Ayurvedic practices are all about pulling the healthful benefits from the food grown in your own area. So while some of Atina’s seasonings are imported to impart traditional Indian flavors, Pillai says the more ingredients they can grow and source locally, the truer they are adhering to the intent of their philosophy. Besides, the couple stressed, the Hudson Valley is a great region to farm their ingredients, so why should they have to ship in garlic from California?  


“Ayurveda is about finding the food medicine in the habitat where you live,” Pillai said, “I chose to live here. Eating food from your locality is also a very important solution to climate change and food scarcity.”  

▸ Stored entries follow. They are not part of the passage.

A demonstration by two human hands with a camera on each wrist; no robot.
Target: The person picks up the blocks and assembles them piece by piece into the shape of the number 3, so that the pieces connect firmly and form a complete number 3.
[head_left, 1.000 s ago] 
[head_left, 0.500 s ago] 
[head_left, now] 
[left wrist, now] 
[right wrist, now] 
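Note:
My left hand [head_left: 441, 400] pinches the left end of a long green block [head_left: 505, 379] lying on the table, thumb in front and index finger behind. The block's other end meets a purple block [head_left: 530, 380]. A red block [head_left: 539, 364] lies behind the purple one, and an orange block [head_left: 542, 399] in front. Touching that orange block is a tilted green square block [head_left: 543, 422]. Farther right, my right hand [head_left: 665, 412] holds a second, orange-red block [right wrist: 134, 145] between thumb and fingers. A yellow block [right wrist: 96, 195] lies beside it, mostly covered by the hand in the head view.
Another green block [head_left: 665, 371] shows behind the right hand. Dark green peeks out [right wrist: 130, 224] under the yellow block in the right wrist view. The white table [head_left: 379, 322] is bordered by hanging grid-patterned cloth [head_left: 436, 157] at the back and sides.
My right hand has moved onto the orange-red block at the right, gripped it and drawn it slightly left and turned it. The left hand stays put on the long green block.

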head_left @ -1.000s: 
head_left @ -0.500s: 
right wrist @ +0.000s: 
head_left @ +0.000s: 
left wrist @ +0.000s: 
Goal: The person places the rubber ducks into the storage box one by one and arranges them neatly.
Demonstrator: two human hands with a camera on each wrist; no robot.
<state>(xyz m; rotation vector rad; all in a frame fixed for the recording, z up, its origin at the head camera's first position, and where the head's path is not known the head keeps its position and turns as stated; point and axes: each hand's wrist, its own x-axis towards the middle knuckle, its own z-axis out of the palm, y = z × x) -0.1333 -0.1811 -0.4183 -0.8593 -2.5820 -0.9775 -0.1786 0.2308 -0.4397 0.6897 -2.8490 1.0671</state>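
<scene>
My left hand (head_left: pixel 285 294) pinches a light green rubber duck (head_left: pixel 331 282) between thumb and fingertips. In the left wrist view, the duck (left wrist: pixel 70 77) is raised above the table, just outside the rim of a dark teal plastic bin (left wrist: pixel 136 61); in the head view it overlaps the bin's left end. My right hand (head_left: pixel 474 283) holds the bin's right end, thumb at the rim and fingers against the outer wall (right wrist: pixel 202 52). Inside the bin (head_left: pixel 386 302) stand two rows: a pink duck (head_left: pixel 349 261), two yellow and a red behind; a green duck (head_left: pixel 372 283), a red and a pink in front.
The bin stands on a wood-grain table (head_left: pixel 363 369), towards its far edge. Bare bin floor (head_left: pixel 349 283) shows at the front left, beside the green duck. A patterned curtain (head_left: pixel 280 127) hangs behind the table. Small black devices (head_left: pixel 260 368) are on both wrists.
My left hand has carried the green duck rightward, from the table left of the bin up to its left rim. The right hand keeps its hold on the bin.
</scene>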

The supply and infrastructure issues faced by Atina (and any company looking to grow in a locally holistic way) reinforce what HVADC and its partners in the Agricultural Viability Alliance are trying to alleviate when it comes to reinventing the way government supplies funding to farms and agriculture supported businesses. Using federal stimulus money, administered by the United States Department of Agriculture, to fund Business Technical Assistance programs, will provide the needed capital and support for a business like Atina Foods to find the solutions they need.  


“Atina Foods is ready to grow but they are being held back because the existing system won’t allow them to scale in a way that is of the most benefit to the Hudson Valley. We need to fix the system,” said Todd Erling, HVADC Executive Director. “There’s no one solution and it’s not going to be fixed over night but HVADC is inspired by the hard work Atina is doing. Like Carrie and Suresh, we look forward to a day when our regional food system supports and feeds itself in a healthy and holistic way.”